コロナ禍で、全ての営みや行動が不要不急というふるいに掛けられるようになってしまいました。人の要や急を他人が決めることはできないはずです。不要不急は時代とともに変化しますし、人によっても絶えず変わりゆくもので、その時、その人しか決められないことです。社会の要と急は、多くの人の事情が組み合わされて形成されるものです。それを最大公約数的に分類しようとすれば、多数を占める良識派で声の大きな人の不要不急観だけが正義となりがちです。

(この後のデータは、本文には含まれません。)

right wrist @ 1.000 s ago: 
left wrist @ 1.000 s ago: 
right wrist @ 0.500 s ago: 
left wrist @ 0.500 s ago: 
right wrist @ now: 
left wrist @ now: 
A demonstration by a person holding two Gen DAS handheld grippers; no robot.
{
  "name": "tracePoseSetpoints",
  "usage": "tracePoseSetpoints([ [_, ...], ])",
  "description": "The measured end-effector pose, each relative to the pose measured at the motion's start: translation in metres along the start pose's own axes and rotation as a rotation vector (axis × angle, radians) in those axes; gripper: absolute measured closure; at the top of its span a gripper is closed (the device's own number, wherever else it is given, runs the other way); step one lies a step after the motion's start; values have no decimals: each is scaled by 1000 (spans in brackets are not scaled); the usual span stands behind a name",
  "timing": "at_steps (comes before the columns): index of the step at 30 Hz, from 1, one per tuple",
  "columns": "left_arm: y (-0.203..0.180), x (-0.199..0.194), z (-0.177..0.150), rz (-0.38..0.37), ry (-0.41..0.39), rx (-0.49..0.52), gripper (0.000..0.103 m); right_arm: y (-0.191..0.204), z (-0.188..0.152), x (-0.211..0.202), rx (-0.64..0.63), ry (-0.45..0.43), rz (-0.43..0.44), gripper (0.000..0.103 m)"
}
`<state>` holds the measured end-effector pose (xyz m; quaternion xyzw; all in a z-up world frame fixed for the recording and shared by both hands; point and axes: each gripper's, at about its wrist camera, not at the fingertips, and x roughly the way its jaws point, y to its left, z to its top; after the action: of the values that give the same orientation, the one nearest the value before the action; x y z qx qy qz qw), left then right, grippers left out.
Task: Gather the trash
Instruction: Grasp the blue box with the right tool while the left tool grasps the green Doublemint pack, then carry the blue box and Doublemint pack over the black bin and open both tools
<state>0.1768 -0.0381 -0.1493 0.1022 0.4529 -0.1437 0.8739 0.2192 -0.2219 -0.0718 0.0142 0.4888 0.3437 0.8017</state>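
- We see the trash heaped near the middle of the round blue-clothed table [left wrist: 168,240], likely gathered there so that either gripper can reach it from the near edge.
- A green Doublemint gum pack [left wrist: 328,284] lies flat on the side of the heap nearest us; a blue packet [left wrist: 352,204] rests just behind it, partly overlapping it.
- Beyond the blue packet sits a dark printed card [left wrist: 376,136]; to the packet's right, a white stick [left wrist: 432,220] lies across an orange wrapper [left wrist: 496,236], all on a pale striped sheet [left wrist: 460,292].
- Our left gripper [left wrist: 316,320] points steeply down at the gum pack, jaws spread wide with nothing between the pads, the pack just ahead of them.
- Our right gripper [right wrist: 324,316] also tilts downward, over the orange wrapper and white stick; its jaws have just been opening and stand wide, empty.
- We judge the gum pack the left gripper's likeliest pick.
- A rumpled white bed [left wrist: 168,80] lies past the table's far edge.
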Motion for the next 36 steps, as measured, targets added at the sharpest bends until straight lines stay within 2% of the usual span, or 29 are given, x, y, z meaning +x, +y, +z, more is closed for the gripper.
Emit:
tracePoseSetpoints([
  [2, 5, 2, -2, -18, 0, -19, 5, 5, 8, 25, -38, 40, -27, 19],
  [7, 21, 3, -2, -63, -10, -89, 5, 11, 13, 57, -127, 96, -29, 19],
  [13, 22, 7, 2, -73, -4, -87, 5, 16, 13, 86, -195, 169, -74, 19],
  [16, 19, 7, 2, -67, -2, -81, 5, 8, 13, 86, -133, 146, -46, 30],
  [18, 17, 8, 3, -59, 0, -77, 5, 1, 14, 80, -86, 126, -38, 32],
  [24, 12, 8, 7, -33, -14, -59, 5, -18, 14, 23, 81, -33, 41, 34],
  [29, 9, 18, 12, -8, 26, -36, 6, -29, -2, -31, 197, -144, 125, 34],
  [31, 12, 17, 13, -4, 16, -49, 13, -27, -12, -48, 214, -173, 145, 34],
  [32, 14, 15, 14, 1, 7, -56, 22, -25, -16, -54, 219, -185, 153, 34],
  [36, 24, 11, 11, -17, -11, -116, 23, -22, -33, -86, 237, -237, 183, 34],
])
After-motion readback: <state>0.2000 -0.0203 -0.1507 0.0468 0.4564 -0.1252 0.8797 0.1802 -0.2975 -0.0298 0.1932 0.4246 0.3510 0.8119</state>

社会には、さまざまな要と急があって良いと思います。
諸外国とは異なりわが国においては、ロックダウンなどの対策を取らなくても、3密を避け不要不急の外出を自粛することにより、これまでオーバーシュートを免れてきました。しかし、不要ではないが、不急な営みがあることも事実です。要な営みについては、Webやオンラインを効果的に利用すべきです。これまでわが国のコロナ対策は、PCR検査や医療体制不備などが指摘されていますが、対策の最終の評価基準である人口あたりの死亡者数が少ないことは、手洗い・うがいの励行、マスクの着用などの徹底、3密などの行動規範が大きく影響していると思われます。わが国においては、人と人との距離を確保し、外出時はマスクを着用するなどの新しい生活様式を一人一人が心掛けてきています。今後は、不要不急の外出の自粛も、国民の良識にまかせることがあっても良いと思われます。
これまでの自らの生き方を顧みるに、これまでの人生で「要と急」の事象はあったのであろうか。自らの「要と急」は、他人にとっては不要不急かもしれません。このように社会のさまざまな「要と急」は、個人のさまざまな事情によって異なり、一定の尺度では計ることはできません。ウイルスにとっても、この新型コロナウイルスは新たにヒト集団に登場し、現在ヒトに適応する過程にあります。現在では緊急の感染症対策が必要であり、医療関係者による「要と急」な医療的対応が必要な状況にあります。世界中が2次、3次の感染爆発を恐れていますが、いずれも治療薬やワクチンが開発されれば、このウイルスも不要不急な対応で済むようになるかもしれません。新型コロナウイルスは、あらゆる事象の不要不急が人によって異なり、時代によって変わりうるものであることを教えてくれています。